(Dataset records)
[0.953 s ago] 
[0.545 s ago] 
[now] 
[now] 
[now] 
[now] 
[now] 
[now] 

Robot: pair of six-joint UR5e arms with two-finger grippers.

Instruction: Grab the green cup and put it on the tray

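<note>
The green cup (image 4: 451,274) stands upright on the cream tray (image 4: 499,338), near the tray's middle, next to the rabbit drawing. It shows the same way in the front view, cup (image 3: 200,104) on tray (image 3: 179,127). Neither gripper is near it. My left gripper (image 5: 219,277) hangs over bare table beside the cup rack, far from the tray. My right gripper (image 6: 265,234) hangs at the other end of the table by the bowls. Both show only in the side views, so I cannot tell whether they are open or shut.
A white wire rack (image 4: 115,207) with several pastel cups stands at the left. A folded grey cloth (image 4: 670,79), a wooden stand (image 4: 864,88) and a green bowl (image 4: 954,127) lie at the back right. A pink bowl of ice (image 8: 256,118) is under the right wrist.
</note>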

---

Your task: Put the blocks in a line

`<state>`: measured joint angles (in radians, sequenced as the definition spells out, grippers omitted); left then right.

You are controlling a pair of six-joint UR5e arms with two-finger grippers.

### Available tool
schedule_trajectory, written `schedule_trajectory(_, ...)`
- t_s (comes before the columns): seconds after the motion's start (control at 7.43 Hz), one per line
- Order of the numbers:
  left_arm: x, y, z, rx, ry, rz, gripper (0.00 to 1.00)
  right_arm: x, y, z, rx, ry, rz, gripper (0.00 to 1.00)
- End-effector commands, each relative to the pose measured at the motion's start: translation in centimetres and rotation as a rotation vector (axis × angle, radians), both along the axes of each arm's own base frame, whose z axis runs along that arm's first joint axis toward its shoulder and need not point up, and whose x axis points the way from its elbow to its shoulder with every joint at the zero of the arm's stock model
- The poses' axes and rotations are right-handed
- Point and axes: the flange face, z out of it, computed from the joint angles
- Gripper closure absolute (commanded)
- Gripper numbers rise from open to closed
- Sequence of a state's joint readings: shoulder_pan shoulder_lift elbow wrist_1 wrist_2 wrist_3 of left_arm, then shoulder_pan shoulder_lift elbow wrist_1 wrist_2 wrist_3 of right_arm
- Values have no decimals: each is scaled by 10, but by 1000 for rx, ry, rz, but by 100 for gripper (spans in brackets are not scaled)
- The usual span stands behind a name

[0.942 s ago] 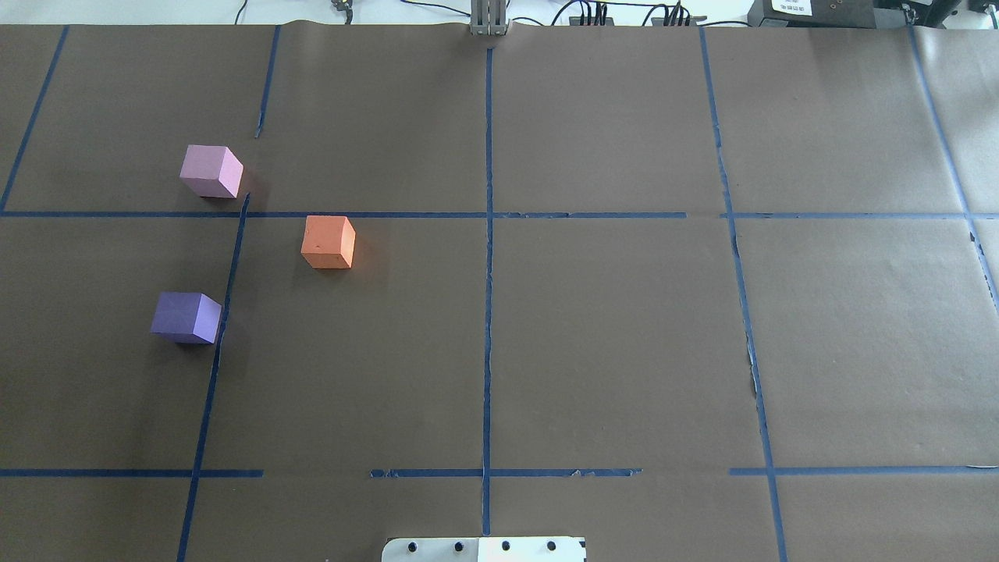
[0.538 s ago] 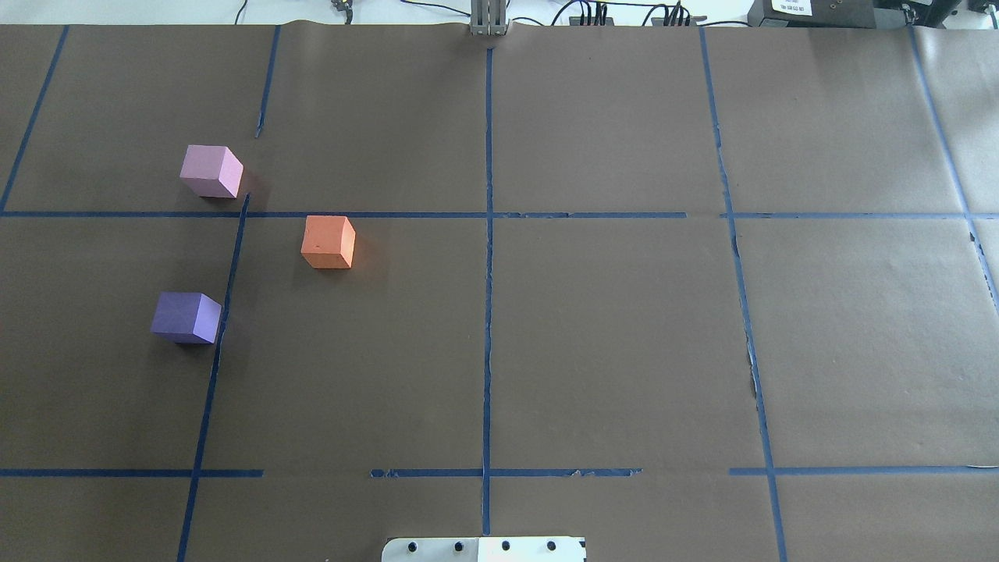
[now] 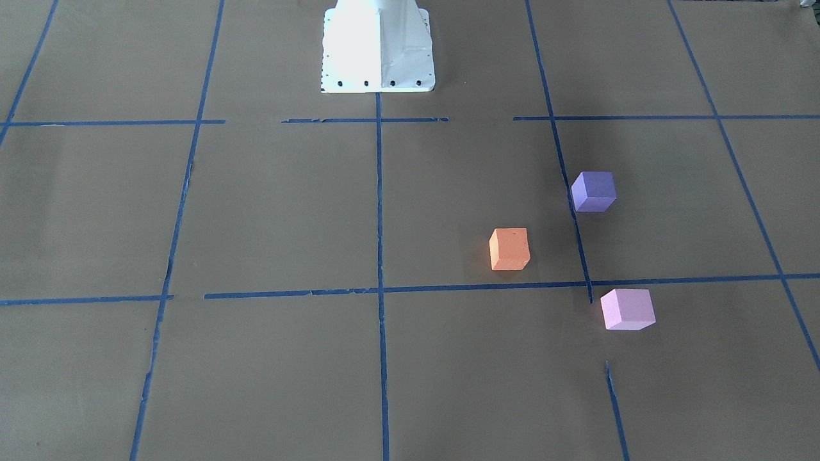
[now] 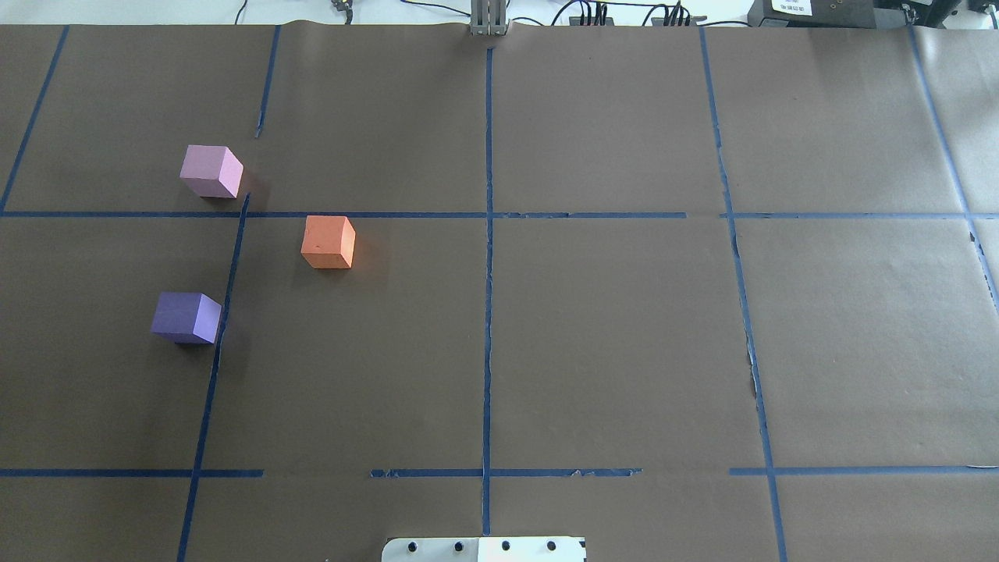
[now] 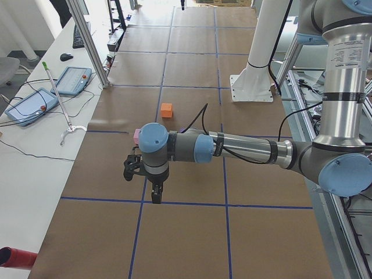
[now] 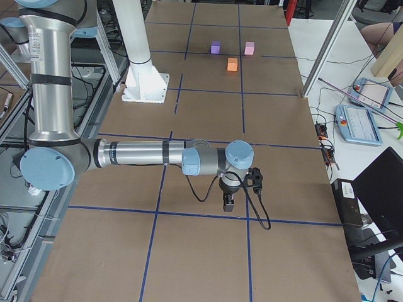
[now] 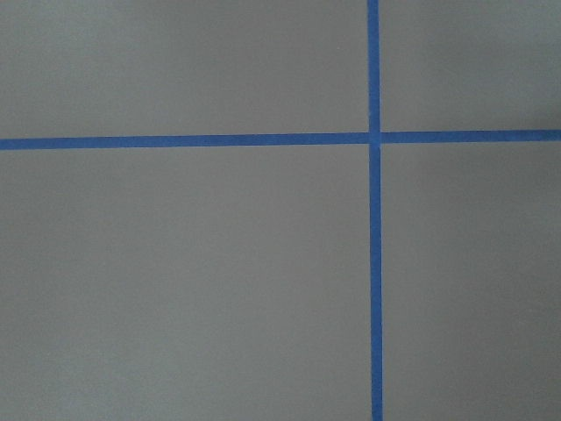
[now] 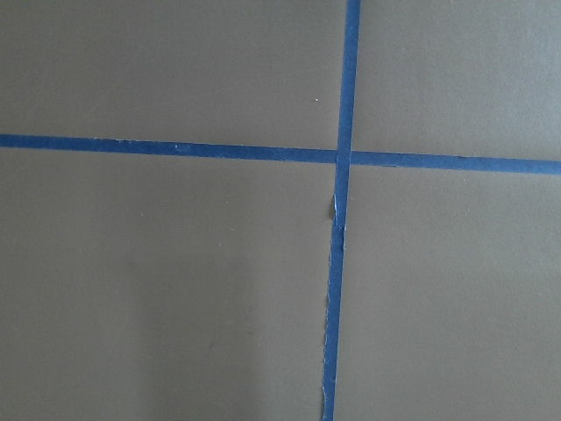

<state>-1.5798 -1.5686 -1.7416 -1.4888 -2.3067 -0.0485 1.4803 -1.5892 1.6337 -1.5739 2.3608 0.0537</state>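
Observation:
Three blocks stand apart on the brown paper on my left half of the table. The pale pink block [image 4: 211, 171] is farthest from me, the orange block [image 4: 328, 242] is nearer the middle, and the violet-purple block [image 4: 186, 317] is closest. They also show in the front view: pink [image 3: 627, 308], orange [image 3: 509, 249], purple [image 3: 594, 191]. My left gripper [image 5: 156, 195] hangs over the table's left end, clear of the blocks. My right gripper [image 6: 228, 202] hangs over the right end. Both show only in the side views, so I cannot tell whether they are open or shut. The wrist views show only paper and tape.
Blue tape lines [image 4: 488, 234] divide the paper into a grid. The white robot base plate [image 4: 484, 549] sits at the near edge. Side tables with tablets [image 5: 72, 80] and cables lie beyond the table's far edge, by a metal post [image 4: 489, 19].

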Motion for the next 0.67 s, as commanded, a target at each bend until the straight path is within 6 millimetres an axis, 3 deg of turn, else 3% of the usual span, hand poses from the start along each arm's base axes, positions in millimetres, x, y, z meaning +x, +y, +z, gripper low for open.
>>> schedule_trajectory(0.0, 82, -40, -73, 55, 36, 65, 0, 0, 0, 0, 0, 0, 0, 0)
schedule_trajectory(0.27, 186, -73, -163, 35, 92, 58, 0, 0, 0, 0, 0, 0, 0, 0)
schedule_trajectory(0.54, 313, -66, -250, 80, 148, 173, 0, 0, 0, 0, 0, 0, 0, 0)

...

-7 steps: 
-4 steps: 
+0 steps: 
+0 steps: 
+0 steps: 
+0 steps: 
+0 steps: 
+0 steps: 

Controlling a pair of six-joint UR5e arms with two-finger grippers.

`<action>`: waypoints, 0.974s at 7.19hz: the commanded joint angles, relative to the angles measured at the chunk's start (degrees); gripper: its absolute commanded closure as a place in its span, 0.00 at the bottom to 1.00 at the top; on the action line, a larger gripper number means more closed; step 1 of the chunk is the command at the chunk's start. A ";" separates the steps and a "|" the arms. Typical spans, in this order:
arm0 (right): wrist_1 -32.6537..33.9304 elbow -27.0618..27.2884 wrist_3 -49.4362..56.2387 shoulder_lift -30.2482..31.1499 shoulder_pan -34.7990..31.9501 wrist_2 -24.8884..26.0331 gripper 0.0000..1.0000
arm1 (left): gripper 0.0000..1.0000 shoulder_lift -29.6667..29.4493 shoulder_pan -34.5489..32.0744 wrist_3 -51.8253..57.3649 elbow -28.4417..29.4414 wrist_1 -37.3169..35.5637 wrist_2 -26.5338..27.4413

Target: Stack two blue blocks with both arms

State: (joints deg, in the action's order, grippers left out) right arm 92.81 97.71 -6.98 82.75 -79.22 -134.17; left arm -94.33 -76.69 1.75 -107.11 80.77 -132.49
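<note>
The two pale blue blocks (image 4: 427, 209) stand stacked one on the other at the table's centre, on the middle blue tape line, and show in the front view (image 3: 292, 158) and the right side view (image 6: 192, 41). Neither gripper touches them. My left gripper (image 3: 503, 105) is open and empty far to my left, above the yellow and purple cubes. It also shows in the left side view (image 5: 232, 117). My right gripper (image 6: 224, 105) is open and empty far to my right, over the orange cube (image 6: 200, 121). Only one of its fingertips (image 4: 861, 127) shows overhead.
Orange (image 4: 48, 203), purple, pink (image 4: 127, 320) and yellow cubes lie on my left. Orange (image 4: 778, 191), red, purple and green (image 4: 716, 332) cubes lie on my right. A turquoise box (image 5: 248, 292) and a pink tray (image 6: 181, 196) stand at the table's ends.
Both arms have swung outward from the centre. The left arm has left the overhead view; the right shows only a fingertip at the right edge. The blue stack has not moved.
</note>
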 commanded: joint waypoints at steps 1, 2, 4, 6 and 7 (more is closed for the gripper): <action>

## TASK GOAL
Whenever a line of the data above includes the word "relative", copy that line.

## SOLUTION
- End-effector commands, each relative to the pose measured at the motion's start: translation in centimetres and rotation as a rotation vector (axis × angle, radians), both along the axes of each arm's own base frame, whose z axis runs along that arm's first joint axis toward its shoulder and need not point up, and whose x axis points the way from its elbow to its shoulder with every joint at the zero of the arm's stock model
`<action>`: waypoints, 0.974s at 7.19hz: the commanded joint angles, relative to the angles measured at the chunk's start (degrees); gripper: its absolute commanded closure as a place in its span, 0.00 at the bottom to 1.00 at the top; on the action line, a larger gripper number means more closed; step 1 of the chunk is the command at the chunk's start. A ";" separates the steps and a "|" the arms. Typical spans, in this order:

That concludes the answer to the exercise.